Aim of the exercise: Return the following from the records below: each line, word for word, starting with the line that contains "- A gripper" and going on through the line that contains "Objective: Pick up", with nothing outside that range.

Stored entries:
- Opening Delimiter -

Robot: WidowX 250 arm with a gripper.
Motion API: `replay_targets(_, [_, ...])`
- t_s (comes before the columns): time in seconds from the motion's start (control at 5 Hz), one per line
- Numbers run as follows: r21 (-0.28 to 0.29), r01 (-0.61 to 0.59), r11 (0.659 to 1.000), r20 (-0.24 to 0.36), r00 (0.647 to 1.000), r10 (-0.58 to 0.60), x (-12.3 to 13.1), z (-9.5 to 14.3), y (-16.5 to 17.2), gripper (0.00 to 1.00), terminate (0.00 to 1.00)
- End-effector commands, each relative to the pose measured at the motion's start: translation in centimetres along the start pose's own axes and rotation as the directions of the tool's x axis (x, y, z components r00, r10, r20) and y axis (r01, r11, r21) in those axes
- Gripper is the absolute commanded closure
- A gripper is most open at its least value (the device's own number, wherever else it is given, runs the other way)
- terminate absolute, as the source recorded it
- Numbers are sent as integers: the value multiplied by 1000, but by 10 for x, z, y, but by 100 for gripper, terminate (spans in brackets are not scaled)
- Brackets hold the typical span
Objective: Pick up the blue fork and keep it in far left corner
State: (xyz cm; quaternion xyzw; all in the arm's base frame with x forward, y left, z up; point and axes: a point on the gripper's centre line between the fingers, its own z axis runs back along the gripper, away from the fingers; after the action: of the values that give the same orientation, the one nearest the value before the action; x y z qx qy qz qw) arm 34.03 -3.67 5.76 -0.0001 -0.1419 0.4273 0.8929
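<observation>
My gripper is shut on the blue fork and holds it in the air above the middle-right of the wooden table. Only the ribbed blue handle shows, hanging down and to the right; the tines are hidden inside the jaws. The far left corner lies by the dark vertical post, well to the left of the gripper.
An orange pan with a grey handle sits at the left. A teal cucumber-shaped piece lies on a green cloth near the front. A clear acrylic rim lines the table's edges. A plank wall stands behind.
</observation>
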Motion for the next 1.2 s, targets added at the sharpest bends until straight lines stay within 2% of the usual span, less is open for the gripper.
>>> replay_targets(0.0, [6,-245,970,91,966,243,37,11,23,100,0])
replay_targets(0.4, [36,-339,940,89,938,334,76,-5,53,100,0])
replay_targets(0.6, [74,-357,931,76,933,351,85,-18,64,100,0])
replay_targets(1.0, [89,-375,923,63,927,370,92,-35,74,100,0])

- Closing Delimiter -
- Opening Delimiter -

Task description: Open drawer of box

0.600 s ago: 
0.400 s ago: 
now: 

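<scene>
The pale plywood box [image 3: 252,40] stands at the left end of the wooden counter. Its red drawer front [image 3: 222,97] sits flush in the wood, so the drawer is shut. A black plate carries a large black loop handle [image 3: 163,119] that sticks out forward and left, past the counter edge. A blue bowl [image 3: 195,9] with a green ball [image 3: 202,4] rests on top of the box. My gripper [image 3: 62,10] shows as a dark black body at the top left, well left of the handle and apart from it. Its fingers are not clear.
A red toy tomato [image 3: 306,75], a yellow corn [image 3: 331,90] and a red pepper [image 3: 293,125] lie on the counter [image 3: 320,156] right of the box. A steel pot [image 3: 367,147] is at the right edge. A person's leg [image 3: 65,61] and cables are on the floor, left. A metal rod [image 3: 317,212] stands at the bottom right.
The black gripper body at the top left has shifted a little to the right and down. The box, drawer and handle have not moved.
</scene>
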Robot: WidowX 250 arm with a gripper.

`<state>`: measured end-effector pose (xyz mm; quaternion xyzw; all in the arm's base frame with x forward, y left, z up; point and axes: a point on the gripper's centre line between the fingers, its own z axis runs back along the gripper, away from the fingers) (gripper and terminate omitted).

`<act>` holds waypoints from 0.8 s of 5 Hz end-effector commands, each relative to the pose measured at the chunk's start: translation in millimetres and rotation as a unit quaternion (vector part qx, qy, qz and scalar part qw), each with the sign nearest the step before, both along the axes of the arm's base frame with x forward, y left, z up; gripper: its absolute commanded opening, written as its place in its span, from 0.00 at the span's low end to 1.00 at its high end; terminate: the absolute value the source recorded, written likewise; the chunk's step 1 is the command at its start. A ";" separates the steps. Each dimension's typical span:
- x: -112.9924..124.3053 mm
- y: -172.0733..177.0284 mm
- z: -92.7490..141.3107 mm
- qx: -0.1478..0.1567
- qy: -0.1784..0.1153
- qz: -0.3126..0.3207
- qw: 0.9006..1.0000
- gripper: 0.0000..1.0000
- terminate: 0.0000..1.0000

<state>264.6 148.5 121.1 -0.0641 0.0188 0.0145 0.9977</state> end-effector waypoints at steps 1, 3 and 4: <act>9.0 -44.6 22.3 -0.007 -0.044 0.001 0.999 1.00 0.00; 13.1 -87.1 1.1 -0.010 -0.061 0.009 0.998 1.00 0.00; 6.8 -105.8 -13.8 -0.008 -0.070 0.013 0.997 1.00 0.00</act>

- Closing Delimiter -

Answer to this exercise:
- A gripper is most open at its least value (the device's own number, wherever else it is given, runs the other way)
- terminate absolute, as the source recorded it
- Numbers are sent as integers: the value multiplied by 1000, but by 10 for x, z, y, but by 100 for gripper, terminate (spans in brackets are not scaled)
- Brackets hold the typical span
Objective: Pick up the blue fork and keep it in far left corner

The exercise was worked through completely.